• Problem details:
Repeat the data verbatim, images excluded.

• Dataset excerpt:
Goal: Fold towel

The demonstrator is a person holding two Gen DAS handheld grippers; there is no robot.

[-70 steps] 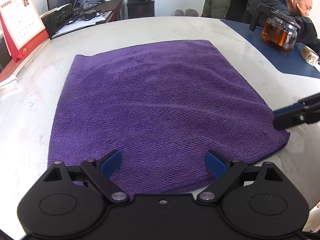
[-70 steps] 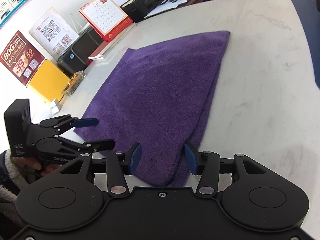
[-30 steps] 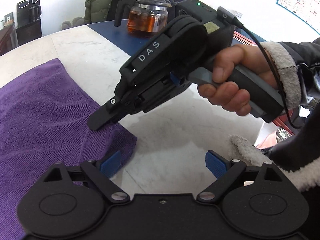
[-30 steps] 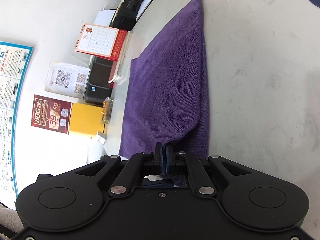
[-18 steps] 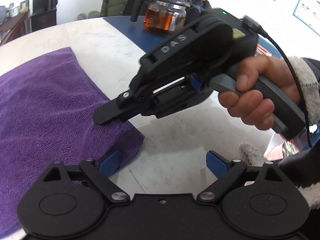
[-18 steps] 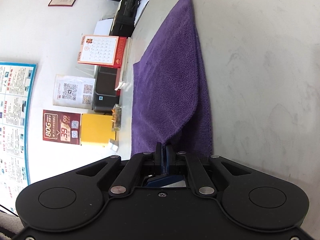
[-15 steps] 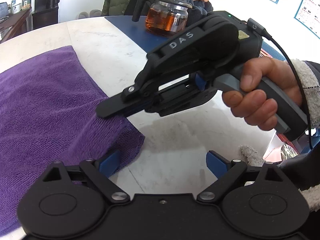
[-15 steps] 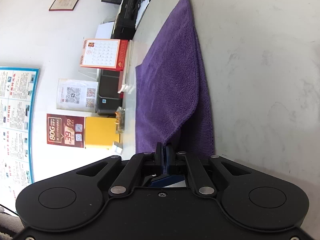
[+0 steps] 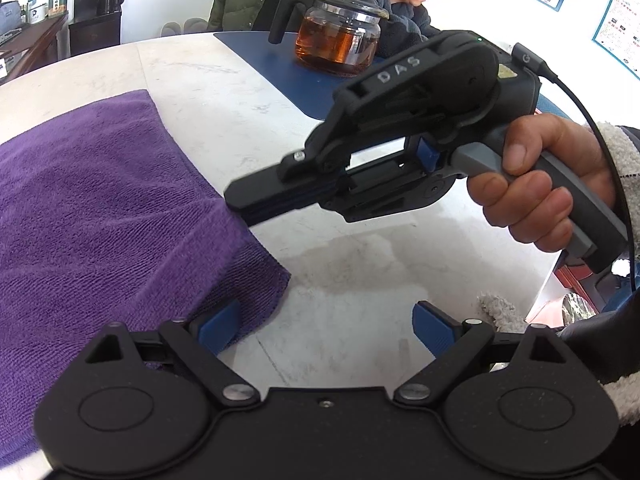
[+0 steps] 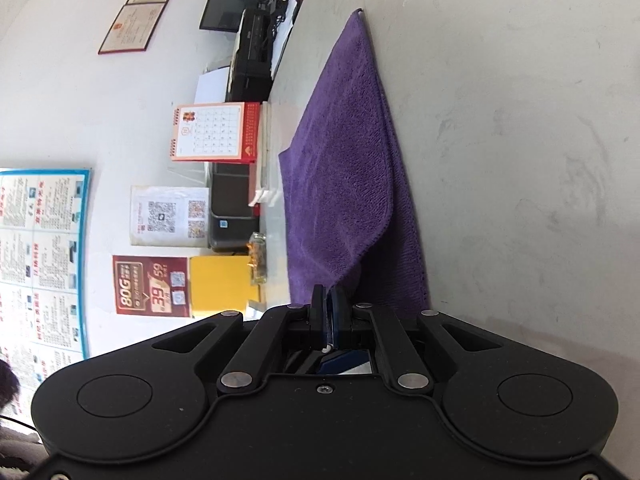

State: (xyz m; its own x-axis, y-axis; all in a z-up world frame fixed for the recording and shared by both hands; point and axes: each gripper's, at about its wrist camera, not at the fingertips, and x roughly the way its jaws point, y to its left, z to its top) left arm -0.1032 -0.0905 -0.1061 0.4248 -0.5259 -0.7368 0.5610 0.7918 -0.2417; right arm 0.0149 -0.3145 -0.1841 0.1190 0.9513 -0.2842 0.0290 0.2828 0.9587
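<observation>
— So, where does the towel (image 9: 100, 216) sit?

— Flat on the pale table (image 9: 360, 280), except the near right corner. My right gripper (image 10: 328, 304) has its jaws pressed together on that corner, and a flap of purple cloth hangs from it in a soft curve over the layer beneath.

— And the other one?

— My left gripper (image 9: 320, 326) hangs with its jaws wide apart, holding nothing. One blue pad (image 9: 218, 326) rests just over the towel's near edge, the other over bare table.

— How do you expect the cloth to behave?

— Light, limp and fuzzy, I judge. It drapes from a single pinch and won't hold a shape, so the fold will sag unless both corners travel together. It looks more likely to drag on the table than to slide.

— Where would you take hold?

— Right at the hem of the other near corner, a thin bite of one layer only, matching the right side's grip.
</observation>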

• Solution:
Goal: Fold towel

The demonstrator is a person holding two Gen DAS handheld grippers; there is no robot.

[-70 steps] 
[-70 steps] 
[-30 steps] 
[-30 steps] 
[-18 steps] 
[-18 steps] 
[-15 steps] 
[-15 steps] 
[+0 steps] 
[+0 steps] 

State: (xyz m; its own x-axis, y-axis; all in a z-up world frame fixed for the recording and shared by both hands; point and axes: each gripper's, at about its wrist camera, not at the fingertips, and x roughly the way its jaws point, y to its left, z to its top) left arm -0.1032 -0.0905 -0.1061 0.4248 -0.5259 -0.7368 0.5610 0.7918 -0.2417; right arm 0.0149 -0.3145 -0.1841 0.1190 0.9513 -0.2842 0.0290 0.2828 0.9587
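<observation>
— So, where does the towel (image 9: 100, 216) sit?

— Flat on the pale table (image 9: 360, 280), except the near right corner. My right gripper (image 10: 328, 304) has its jaws pressed together on that corner, and a flap of purple cloth hangs from it in a soft curve over the layer beneath.

— And the other one?

— My left gripper (image 9: 320, 326) hangs with its jaws wide apart, holding nothing. One blue pad (image 9: 218, 326) rests just over the towel's near edge, the other over bare table.

— How do you expect the cloth to behave?

— Light, limp and fuzzy, I judge. It drapes from a single pinch and won't hold a shape, so the fold will sag unless both corners travel together. It looks more likely to drag on the table than to slide.

— Where would you take hold?

— Right at the hem of the other near corner, a thin bite of one layer only, matching the right side's grip.
</observation>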

That concludes the answer to this exercise.